» Work instructions: Print nothing but the lines below starting at the line that holds "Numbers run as" and ending at the line that holds "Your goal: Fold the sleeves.", including both, each exactly as written.

» Dataset entries:
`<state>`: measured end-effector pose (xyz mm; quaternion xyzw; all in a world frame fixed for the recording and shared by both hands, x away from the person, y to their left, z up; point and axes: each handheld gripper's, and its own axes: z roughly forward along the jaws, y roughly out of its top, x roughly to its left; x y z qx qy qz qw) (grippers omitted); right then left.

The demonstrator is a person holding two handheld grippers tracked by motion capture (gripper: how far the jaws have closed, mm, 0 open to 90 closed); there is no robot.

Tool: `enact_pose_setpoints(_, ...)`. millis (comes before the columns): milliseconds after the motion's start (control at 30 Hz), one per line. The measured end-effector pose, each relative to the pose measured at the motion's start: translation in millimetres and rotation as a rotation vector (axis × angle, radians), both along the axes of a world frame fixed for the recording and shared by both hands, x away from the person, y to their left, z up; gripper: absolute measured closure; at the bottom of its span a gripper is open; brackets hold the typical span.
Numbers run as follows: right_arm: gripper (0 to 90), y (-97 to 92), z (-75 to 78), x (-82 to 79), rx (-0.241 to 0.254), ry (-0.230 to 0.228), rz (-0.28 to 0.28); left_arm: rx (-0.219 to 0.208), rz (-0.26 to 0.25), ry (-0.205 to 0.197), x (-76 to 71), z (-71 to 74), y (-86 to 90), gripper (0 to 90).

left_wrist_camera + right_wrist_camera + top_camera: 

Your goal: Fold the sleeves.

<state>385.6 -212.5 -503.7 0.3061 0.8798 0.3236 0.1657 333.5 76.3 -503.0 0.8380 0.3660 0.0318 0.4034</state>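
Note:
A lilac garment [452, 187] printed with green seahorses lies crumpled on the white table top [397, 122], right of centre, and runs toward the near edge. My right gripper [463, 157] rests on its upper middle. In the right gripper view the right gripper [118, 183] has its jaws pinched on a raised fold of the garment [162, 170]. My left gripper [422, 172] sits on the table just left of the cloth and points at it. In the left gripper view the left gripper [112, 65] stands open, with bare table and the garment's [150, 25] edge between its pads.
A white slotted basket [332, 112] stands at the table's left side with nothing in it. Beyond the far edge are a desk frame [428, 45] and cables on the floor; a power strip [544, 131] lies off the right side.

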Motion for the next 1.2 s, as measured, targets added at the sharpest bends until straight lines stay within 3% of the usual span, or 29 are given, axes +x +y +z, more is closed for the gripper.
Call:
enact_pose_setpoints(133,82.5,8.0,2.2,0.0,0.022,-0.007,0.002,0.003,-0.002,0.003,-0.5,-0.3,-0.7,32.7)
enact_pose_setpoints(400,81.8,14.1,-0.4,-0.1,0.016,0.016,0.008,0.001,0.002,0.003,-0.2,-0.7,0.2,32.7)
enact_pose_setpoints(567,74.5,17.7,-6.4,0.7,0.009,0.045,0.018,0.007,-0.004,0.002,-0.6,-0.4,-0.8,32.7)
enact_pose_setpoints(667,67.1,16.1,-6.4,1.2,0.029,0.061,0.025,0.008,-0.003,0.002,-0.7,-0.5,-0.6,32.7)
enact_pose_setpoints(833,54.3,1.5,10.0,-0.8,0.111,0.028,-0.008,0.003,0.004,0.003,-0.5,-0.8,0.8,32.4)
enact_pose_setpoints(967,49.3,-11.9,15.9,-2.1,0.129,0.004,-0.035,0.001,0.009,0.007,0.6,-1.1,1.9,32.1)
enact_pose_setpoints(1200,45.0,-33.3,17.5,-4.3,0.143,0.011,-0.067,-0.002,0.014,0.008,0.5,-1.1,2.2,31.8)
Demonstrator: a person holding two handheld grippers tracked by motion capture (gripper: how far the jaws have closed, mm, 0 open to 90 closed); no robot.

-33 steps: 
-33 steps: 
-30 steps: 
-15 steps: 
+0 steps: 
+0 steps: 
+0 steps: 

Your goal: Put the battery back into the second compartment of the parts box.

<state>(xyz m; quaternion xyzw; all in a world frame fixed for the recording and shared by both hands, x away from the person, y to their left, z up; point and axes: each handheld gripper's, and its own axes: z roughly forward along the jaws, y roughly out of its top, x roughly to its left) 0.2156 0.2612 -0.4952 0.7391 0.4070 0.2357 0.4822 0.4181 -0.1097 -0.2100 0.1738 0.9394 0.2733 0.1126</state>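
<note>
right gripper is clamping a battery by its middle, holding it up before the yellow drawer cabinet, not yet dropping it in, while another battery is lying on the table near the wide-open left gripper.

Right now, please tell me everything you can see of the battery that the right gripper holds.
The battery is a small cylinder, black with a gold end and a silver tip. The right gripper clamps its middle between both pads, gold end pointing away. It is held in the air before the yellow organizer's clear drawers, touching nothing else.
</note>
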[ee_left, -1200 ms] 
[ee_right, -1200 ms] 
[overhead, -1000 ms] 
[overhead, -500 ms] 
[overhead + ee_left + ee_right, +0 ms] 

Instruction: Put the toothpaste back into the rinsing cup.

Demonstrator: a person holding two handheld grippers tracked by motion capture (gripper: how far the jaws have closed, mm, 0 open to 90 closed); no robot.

» Result for this task:
Numbers run as follows: right_arm: gripper (0 to 90), y (-97 to 92), z (-75 to 78), x (-82 to 79), rx (-0.241 to 0.254), ry (-0.230 to 0.228), rz (-0.28 to 0.28); left_arm: rx (-0.219 to 0.208), rz (-0.26 to 0.25), ry (-0.205 to 0.197), x (-76 to 71), z (-71 to 74), y (-86 to 90), gripper (0 to 90).

left_wrist_camera + right_wrist_camera + top_camera: 

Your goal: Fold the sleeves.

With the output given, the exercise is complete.